The predicted image could consist of noises and out-of-bound pixels. The noises are removed by using the Adaptive Median Filtering method [1]. This method performs spatial processing to preserve detail and smooth non-impulsive noises. A prime benefit to this adaptive approach to Median Filtering is that the adaptive windows of Adaptive Median Filtering do not erode away edges or other small structures in the image. Additional, some out-of-bound pixels are normalized by (20).

$$ P\left( {x,y,t} \right)=\sum\limits_{k=t-T}^{t-1} {\sum\limits_{j=1}^{C} {\mu_{j}^{(k)} \left( {2-\xi_{j}^{(k)}} \right)V_{j}^{(k)}} } $$
(20)

Note that the components of this equation are calculated from the PFC model.

3.2.2 Remarks

Firstly, the PFC-STAR algorithm uses FC-PFS instead of other fuzzy clustering methods so that pixels are partitioned into clusters with high clustering quality which are useful for predicting process. Secondly, the proposed algorithm includes two mixed processes of determining and training the weights for forecasting images and then it can produce more accurate predicted images. The weights can be adapted with training images that make them more fitted with next ones.

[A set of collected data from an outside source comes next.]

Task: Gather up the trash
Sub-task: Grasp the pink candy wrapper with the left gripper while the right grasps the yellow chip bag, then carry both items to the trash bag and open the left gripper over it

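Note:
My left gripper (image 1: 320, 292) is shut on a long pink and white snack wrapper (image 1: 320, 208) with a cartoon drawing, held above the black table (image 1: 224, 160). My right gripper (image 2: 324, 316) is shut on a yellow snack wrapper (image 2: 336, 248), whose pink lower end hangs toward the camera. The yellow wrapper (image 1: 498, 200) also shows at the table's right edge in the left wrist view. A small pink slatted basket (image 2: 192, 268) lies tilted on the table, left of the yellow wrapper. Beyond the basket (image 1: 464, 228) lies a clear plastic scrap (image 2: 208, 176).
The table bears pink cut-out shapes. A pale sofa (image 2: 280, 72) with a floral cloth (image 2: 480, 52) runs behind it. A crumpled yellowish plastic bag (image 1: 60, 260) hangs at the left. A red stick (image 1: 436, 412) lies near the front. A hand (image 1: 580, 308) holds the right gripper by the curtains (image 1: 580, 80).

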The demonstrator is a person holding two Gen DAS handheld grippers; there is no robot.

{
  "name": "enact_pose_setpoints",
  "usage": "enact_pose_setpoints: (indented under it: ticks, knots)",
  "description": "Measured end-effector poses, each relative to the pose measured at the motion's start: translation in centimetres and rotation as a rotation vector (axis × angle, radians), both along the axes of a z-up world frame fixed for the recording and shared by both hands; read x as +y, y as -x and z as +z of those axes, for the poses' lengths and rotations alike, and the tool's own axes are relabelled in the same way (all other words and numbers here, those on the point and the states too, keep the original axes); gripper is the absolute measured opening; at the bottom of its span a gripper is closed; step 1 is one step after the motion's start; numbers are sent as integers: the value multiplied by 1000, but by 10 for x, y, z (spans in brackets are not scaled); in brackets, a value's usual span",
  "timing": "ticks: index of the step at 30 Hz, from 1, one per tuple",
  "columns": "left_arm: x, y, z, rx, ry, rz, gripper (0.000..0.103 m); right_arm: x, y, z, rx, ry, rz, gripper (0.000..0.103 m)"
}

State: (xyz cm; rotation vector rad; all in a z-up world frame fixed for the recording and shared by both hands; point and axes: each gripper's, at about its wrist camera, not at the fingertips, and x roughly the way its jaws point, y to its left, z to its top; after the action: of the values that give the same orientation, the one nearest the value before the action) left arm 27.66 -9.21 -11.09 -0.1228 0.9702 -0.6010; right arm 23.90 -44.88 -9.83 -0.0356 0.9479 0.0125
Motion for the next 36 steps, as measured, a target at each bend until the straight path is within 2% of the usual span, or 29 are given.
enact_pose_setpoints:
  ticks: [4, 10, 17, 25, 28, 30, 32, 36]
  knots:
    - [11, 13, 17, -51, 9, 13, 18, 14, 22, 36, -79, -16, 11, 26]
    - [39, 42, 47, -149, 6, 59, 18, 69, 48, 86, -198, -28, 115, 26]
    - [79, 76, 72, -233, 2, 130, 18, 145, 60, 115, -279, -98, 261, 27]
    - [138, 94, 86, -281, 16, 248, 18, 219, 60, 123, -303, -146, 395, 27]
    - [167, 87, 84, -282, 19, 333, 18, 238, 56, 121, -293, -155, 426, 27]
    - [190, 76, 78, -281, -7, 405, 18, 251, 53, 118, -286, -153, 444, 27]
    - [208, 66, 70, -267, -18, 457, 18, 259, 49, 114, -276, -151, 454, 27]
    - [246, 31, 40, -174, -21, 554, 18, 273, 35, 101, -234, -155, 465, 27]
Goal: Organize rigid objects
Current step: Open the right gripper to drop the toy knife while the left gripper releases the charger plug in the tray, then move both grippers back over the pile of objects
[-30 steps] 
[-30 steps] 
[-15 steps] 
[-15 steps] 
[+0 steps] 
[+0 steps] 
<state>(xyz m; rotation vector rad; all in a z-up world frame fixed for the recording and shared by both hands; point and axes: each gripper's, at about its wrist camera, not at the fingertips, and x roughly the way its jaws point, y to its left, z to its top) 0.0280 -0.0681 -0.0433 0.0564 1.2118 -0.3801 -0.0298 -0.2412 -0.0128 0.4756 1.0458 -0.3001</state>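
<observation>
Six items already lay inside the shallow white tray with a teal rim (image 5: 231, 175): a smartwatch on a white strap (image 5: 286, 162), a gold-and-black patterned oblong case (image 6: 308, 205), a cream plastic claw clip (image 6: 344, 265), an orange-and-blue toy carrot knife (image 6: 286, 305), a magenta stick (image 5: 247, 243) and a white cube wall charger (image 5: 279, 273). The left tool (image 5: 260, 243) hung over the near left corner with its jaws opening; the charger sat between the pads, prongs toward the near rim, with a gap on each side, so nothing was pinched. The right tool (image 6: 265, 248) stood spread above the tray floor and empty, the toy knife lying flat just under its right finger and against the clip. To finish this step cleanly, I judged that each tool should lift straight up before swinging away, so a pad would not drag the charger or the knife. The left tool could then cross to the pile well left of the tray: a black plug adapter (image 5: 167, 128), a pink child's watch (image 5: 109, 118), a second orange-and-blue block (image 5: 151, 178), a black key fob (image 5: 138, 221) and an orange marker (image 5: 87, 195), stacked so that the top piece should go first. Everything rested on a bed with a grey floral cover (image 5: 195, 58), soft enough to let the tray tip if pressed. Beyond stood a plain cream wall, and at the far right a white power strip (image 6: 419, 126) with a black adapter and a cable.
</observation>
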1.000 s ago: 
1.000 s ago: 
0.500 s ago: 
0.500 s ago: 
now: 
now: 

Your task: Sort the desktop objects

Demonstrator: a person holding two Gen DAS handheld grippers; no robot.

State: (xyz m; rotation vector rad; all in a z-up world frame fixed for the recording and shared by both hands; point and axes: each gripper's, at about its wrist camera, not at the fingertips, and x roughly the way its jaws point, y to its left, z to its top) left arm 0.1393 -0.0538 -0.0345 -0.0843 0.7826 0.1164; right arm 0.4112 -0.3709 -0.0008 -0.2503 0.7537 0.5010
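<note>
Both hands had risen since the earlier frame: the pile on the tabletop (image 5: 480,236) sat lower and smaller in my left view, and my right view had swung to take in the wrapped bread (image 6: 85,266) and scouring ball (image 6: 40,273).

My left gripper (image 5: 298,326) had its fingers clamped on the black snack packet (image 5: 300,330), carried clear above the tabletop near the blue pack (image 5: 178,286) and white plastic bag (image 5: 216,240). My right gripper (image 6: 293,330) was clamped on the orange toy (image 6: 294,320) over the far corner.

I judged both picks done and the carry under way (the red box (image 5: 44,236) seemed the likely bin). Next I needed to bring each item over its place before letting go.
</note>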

However, PFC-STAR still has some limitations. Firstly, the use of STAR technique may lead to over-fitted outputs in the sense that the algorithm may be good with this dataset but bad for others. Secondly, PFC-STAR utilizes DFT transformation for preprocessing data and DFT inversion for generating outputs. Those procedures are time-consuming. Finally, STAR technique is employed twice to solve the equations of determining and training the weights, and this takes the algorithm more time to run.

3.3 PFC-PFR

The proposed algorithm is described in Fig. 3. The input image sequences of the PFC-PFR algorithm are firstly preprocessed by calculating the different pixel sequent matrices. These matrices are then processed by AFC-PFS algorithm to partition to an appropriate number of clusters in order to generate picture fuzzy rules. The parameters for defuzzified function in this method are trained with particle swarm optimization algorithm [5]. The picture fuzzy rules are then defuzzified by appropriate parameters of defuzzified function to get better predicted images.

Fig. 3
figure 3

PFC-PFR schema

Picture fuzzy rule [20] was developed based on fuzzy rule - an IF-THEN rule involving linguistic terms proposed by [24]. The triangular picture fuzzy number (TPFN) for picture fuzzy rule is described by five real numbers \(\left ({{a}^{\prime },a,b,c,{c}^{\prime }} \right )\) with \(\left ({{a}^{\prime }\le a\le b\le c\le {c}^{\prime }} \right )\) and two triangular functions shown in (2122) and Fig. 4 as follows.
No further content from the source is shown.